# Work to be completed
Every line in the records below with the string "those" needs to be copied out.

# Supplied information
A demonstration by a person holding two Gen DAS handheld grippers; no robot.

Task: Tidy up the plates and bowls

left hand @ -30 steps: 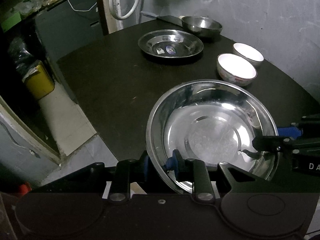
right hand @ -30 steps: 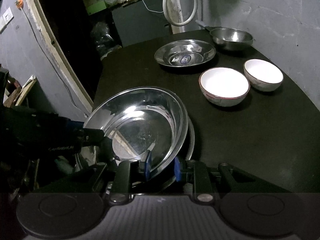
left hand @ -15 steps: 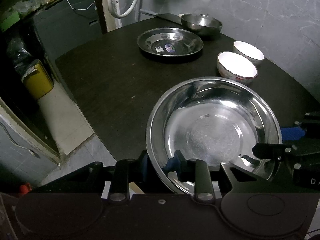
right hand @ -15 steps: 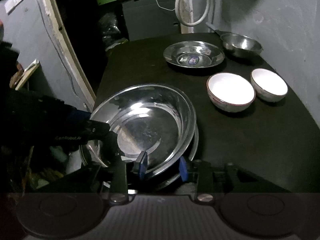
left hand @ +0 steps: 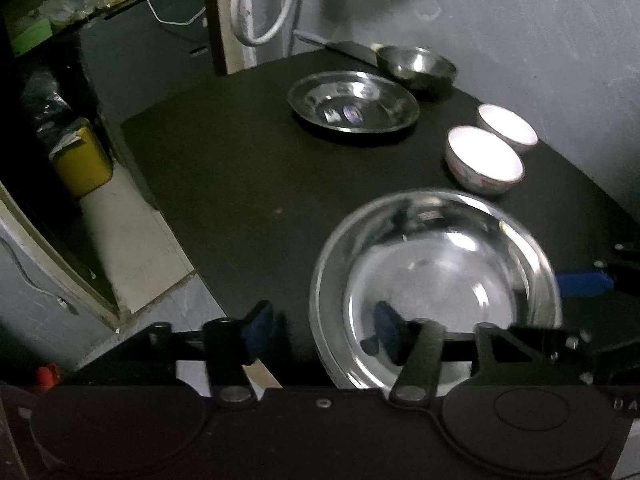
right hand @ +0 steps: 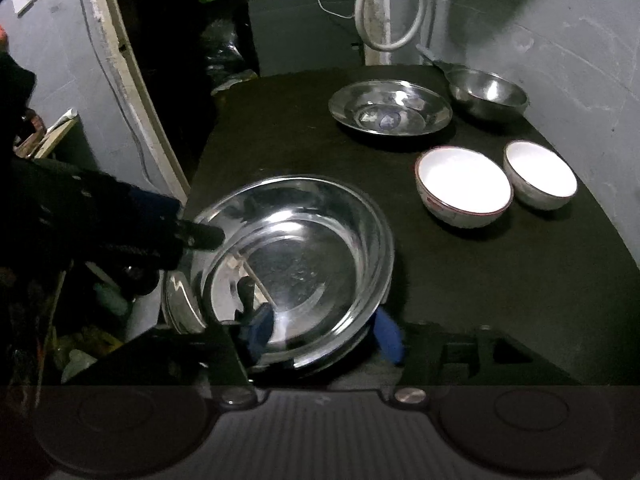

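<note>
A large steel plate point(left hand: 436, 280) point(right hand: 296, 256) lies near the front edge of the black table point(left hand: 240, 168), on what looks like a second steel plate whose rim point(right hand: 176, 300) shows beneath. My left gripper point(left hand: 322, 324) straddles its left rim, jaws opening, blue pads off the metal. My right gripper point(right hand: 324, 332) straddles the near-right rim, jaws also opening, pads clear of it. Farther back stand another steel plate point(left hand: 352, 106) point(right hand: 390, 108), a steel bowl point(left hand: 416, 65) point(right hand: 486, 94) and two white bowls point(left hand: 484, 160) point(right hand: 540, 174).
The table's left edge drops to a tiled floor with a yellow container point(left hand: 82, 160). A grey wall point(left hand: 540, 40) runs behind and to the right of the table. A white hose point(left hand: 264, 4) hangs on a post at the back.
Both grippers went from shut on the large plate's rim to open. The plate dropped from tilted to lying flat.
</note>
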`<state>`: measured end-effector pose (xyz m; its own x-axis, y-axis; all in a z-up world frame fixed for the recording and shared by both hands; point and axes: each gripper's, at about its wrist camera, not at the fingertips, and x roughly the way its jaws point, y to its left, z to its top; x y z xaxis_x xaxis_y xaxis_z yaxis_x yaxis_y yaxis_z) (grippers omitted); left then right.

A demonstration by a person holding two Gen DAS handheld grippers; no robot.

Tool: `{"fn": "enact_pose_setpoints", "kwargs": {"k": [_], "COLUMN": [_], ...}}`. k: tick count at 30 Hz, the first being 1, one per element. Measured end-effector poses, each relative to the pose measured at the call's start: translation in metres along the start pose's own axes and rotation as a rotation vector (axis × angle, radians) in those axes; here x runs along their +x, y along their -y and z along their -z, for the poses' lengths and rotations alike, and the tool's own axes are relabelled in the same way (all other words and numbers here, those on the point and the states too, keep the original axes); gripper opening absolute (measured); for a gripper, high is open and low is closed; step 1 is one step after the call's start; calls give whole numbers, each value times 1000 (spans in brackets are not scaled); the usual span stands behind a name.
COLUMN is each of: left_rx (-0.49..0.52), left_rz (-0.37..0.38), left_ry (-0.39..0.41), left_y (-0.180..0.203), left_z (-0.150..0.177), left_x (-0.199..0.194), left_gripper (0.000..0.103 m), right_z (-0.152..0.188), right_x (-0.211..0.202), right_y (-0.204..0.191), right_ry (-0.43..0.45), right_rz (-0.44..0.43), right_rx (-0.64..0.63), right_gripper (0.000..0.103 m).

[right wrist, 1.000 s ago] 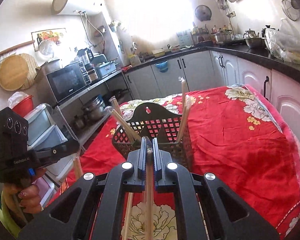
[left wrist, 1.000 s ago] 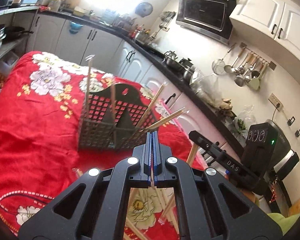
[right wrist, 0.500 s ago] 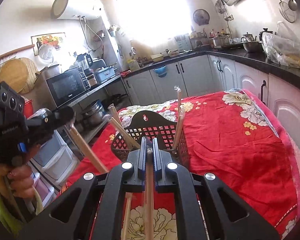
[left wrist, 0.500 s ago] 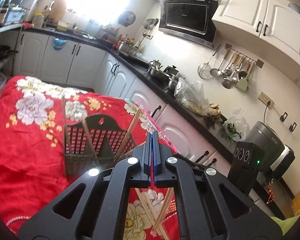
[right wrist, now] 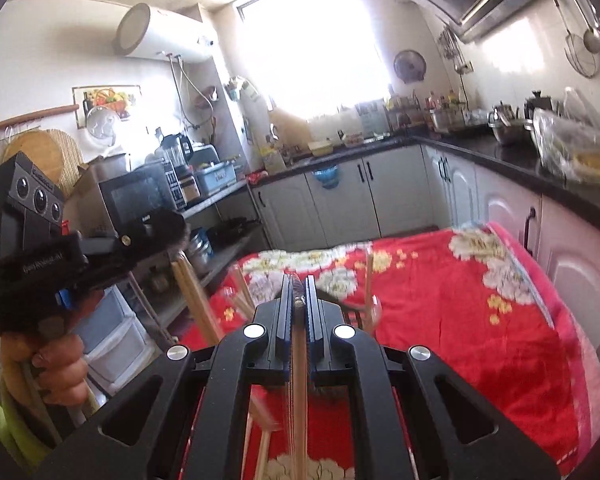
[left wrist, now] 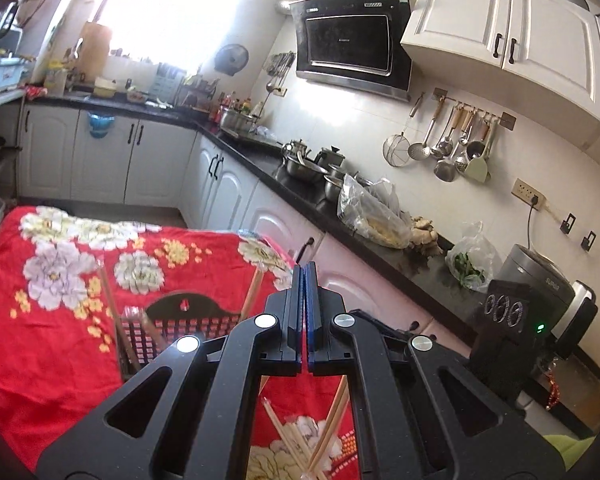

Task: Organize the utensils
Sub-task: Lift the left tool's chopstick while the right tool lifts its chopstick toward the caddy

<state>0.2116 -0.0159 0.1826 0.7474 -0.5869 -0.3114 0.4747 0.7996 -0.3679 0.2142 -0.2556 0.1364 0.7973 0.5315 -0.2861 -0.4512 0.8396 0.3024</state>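
I'm in a kitchen w/ a big red flower cloth (left wrist: 32, 340) over the table. A long black counter (left wrist: 340, 216) runs beside it, w/ pots and bags on top.

On the red cloth stands a dark basket (left wrist: 180, 320) w/ little holes. A few chopsticks (left wrist: 108, 300) stick up out of it, leaning diff ways. More loose chopsticks (left wrist: 300, 440) lie on the cloth close to me, crossing each other, just under my left hand-held gripper (left wrist: 304, 312).

My left hand-held gripper is pressed together. In its own view I see no stick between the tips. But in the right view the left hand-held gripper (right wrist: 100, 248) has wooden chopsticks (right wrist: 192, 300) hanging down below its front. My hand (right wrist: 56, 368) holds its handle.

My right hand-held gripper (right wrist: 299, 304) is pinching one chopstick (right wrist: 298, 380). The stick runs straight back btwn the two sides toward me, w/ its end poking out at the tips. This part is a bit blurry. The basket is just past the tips, mostly hidden.
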Motion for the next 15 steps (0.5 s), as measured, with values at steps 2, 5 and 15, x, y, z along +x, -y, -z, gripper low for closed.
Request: {"fn": "enact_pose_setpoints", "kwargs": {"k": [2,5,15], "left_rx": [9,35,50], "left_rz": [-2,-26,-100], "left_ry": [1,16,99], "left_y": [1,2,-6], "left_z": [-6,-14,-47], "left_x": [3,5,12], "left_gripper": [0,0,0], "right_z": [-9,-24,-56], "right_x": [2,3,15], "right_y": [-2,-3,-3], "right_ry": [17,51,121], "right_rz": [-2,-9,-5], "right_rx": [-1,2,-3], "right_gripper": [6,6,6]}}
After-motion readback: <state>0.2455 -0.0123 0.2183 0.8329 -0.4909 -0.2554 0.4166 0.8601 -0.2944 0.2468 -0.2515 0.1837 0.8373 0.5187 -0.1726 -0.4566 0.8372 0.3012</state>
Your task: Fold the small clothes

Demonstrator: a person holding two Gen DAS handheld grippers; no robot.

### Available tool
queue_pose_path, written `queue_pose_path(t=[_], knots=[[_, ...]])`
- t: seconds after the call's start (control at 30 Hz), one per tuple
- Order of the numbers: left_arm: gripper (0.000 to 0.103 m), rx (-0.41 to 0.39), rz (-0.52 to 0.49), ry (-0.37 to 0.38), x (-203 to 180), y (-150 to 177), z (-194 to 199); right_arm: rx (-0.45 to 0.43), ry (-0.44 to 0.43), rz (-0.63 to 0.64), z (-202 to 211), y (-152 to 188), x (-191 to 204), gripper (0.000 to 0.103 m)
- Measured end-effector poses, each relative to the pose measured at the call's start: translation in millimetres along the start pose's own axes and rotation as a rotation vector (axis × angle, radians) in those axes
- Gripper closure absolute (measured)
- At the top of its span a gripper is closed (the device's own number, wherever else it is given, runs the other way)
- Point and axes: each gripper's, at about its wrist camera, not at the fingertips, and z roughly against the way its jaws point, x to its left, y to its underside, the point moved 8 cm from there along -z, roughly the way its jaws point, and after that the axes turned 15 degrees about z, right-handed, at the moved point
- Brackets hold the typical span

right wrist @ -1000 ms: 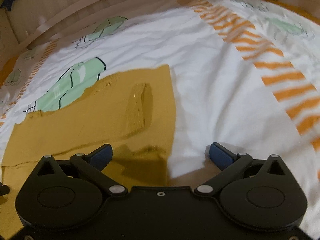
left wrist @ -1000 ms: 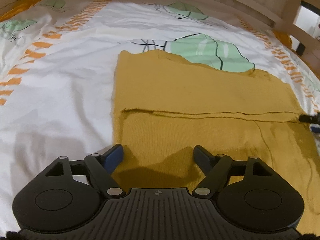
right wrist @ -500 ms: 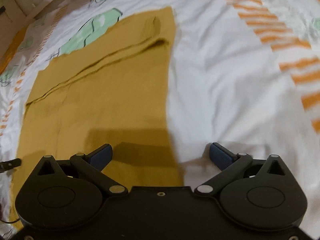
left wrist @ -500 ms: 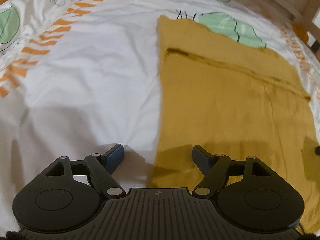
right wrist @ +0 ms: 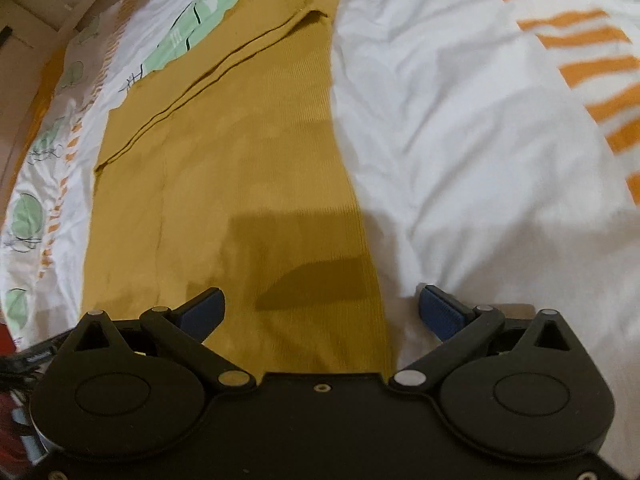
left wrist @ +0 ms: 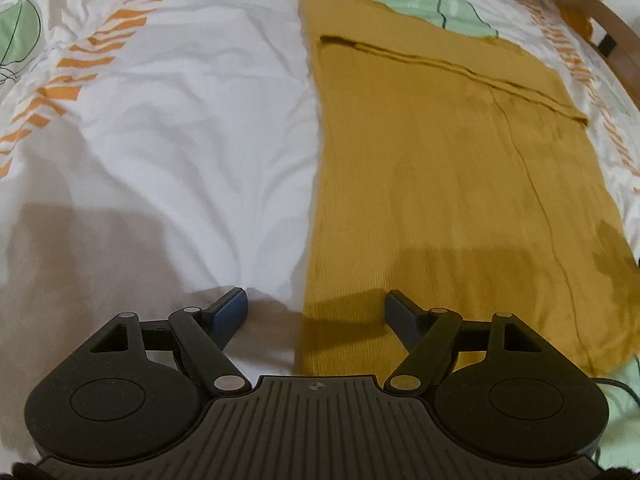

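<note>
A mustard-yellow knit garment (left wrist: 448,168) lies flat on the bed, partly folded, with a folded edge running across its far part. It also shows in the right wrist view (right wrist: 248,168). My left gripper (left wrist: 316,310) is open and empty, low over the garment's near left edge, which runs between its fingers. My right gripper (right wrist: 322,306) is open and empty, low over the garment's near right edge, which also runs between its fingers. Neither gripper holds the cloth.
The garment lies on a white bedsheet (left wrist: 180,128) with orange stripes and green leaf prints (right wrist: 188,32). A wooden bed frame (left wrist: 592,4) stands at the far right. A black cable (right wrist: 24,360) lies at the near left of the right wrist view.
Both grippers have drawn back toward the garment's near end and moved outward to its side edges. More of the garment's length shows ahead of each. Both stay open.
</note>
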Motion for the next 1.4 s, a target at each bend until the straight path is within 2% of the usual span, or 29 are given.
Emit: queue_pose_path(t=[0.33,0.5,0.67,0.9,1.07,1.13,1.2,1.23,1.3,1.4], knots=[[0.028,0.072,-0.038,0.041,6.8,28.8,19.9,0.047,-0.034,0.050,13.0,18.9,11.6,0.000],[0.028,0.070,-0.047,0.063,9.7,35.5,29.2,0.041,-0.043,0.046,14.9,21.0,10.3,0.000],[0.029,0.084,-0.033,0.069,8.3,34.7,22.9,0.045,-0.040,0.035,11.4,21.7,11.3,0.000],[0.029,0.119,-0.060,0.134,-12.7,39.4,11.5,0.067,-0.023,0.040,6.2,23.0,12.3,0.000],[0.029,0.108,-0.075,0.130,-18.0,41.4,6.9,0.071,-0.024,0.045,5.8,23.2,12.0,0.000],[0.041,0.093,-0.055,0.139,-14.7,40.0,9.2,0.069,-0.033,0.039,6.7,22.9,11.0,0.000],[0.060,0.077,-0.021,0.145,-8.1,38.6,11.7,0.060,-0.051,0.023,9.5,22.5,9.4,0.000],[0.064,0.077,0.000,0.164,-5.4,38.2,12.2,0.053,-0.061,0.013,11.4,22.6,8.9,0.000],[0.082,0.083,0.039,0.194,-1.0,37.2,12.5,0.039,-0.078,-0.005,16.6,23.0,6.5,0.001],[0.085,0.086,0.068,0.205,2.1,36.4,12.6,0.022,-0.103,-0.038,24.0,24.7,2.6,0.015]])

# Response box
Tool: `{"fn": "enact_pose_setpoints", "kwargs": {"k": [_], "COLUMN": [_], ...}}`. k: tick count at 30 Hz, the first being 1, one per element. Measured end-effector poses, each relative to the pose measured at the call's start: translation in metres along the start pose's own axes and rotation as a rotation vector (axis × angle, radians) in those axes; here x runs along their +x, y along their -y and z along their -z, for the poses' lengths and rotations alike, and the tool's own axes are relabelled in the same way (all other words and numbers here, those on the point and the states too, keep the original axes); gripper opening absolute (measured); for a gripper, high is open and low is closed; step 1 is one step after the call's start; calls give whole numbers, each value times 1000 (spans in brackets are not scaled); the usual span stands behind a name.
- Measured end-effector poses, each relative to the pose measured at the call's start: translation in millimetres along the start pose's own axes and rotation as a rotation vector (axis × angle, radians) in those axes

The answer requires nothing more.